Segment Open

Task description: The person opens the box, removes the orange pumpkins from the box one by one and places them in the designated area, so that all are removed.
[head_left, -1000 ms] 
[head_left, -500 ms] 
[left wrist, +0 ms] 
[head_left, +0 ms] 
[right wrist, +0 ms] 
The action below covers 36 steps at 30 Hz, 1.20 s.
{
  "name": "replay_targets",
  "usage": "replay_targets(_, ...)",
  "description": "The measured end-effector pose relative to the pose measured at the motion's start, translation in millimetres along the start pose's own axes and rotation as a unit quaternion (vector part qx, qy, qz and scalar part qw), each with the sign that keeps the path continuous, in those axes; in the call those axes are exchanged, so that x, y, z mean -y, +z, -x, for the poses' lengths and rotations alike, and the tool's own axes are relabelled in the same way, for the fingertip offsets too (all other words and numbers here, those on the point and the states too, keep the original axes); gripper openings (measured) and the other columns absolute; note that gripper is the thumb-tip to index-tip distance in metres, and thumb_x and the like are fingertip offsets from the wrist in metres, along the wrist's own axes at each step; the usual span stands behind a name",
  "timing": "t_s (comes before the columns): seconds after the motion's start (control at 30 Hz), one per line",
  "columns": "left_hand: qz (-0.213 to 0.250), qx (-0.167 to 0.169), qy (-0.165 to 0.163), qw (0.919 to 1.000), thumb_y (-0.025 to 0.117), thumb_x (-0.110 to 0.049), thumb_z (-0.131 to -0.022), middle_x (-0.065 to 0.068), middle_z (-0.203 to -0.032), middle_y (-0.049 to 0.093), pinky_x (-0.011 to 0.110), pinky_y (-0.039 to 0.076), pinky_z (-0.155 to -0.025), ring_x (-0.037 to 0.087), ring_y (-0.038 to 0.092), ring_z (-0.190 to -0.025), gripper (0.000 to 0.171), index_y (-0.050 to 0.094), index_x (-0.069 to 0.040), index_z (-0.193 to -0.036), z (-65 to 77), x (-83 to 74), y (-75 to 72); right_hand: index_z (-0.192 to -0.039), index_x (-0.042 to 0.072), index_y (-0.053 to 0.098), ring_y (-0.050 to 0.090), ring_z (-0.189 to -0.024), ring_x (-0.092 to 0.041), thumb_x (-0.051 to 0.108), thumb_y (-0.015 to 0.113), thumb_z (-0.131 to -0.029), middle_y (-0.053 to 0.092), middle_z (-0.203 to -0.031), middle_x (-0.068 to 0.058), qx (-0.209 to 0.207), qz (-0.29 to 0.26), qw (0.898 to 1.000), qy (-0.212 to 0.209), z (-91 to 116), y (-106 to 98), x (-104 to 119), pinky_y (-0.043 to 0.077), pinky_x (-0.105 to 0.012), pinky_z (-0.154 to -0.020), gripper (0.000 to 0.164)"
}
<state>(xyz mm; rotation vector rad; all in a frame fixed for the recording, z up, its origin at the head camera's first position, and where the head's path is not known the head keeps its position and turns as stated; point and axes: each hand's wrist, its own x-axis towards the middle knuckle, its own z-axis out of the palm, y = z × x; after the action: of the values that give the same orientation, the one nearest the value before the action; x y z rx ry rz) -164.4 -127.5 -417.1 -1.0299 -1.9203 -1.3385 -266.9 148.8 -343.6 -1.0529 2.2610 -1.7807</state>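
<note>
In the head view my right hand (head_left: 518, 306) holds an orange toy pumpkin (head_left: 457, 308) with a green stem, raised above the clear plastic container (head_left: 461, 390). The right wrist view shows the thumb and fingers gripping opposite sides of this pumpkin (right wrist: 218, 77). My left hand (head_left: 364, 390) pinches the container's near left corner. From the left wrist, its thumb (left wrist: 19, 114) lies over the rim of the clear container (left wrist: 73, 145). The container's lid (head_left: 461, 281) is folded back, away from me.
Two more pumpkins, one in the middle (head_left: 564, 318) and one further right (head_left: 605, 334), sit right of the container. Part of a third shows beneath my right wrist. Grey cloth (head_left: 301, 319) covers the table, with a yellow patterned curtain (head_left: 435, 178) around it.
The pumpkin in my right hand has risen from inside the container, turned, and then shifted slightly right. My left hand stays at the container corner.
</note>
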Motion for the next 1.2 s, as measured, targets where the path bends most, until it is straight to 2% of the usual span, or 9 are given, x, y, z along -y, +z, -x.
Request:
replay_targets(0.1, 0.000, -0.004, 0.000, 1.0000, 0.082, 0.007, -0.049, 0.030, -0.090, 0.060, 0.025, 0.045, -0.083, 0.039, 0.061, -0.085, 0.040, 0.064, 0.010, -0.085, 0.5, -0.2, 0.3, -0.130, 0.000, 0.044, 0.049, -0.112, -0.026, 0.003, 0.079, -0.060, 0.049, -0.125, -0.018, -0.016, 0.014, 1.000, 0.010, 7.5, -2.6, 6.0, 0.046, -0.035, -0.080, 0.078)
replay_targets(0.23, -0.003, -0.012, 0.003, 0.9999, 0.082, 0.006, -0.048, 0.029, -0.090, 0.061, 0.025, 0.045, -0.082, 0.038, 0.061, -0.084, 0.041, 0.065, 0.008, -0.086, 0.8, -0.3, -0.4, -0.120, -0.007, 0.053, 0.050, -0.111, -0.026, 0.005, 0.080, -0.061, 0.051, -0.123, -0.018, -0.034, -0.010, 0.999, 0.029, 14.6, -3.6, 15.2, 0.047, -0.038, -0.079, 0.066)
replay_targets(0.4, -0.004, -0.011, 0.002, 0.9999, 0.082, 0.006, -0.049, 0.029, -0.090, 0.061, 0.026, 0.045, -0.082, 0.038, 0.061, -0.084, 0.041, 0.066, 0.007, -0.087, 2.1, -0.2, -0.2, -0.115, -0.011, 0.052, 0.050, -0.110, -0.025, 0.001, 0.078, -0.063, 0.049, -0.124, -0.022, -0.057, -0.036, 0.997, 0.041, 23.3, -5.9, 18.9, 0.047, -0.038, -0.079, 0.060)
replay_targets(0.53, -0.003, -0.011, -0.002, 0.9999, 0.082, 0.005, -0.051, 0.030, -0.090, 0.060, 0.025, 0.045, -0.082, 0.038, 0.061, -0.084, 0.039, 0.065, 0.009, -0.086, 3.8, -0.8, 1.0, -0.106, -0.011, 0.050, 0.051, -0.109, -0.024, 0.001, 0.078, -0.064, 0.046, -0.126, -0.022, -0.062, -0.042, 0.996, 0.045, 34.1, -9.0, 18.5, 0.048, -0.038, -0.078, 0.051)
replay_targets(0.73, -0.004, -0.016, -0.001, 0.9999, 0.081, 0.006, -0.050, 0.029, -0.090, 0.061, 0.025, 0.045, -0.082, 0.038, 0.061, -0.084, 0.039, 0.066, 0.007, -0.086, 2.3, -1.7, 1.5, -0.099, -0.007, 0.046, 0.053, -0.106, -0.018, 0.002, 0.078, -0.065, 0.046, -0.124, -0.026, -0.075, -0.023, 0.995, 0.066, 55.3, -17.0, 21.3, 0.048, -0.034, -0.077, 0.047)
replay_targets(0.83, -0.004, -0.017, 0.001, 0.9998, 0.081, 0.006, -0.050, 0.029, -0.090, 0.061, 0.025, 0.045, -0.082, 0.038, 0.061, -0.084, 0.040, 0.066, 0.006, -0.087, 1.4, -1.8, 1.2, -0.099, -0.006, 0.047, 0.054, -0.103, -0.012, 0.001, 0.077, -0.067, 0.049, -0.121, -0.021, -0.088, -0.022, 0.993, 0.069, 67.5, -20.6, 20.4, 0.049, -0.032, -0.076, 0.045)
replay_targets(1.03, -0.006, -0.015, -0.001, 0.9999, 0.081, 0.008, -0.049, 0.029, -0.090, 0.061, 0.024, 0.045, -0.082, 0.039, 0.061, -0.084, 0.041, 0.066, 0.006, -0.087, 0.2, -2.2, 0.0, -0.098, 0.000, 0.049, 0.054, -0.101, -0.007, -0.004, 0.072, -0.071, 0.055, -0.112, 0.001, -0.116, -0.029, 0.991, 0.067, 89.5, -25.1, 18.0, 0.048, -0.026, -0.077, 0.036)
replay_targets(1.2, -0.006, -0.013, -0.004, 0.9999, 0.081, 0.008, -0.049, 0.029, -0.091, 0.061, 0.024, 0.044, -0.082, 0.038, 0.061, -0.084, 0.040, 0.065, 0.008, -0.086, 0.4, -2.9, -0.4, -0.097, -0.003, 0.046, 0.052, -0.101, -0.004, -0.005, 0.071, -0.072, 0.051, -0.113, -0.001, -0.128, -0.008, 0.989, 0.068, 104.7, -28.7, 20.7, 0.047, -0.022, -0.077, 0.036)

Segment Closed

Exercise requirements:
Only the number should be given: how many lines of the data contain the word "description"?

Response box:
2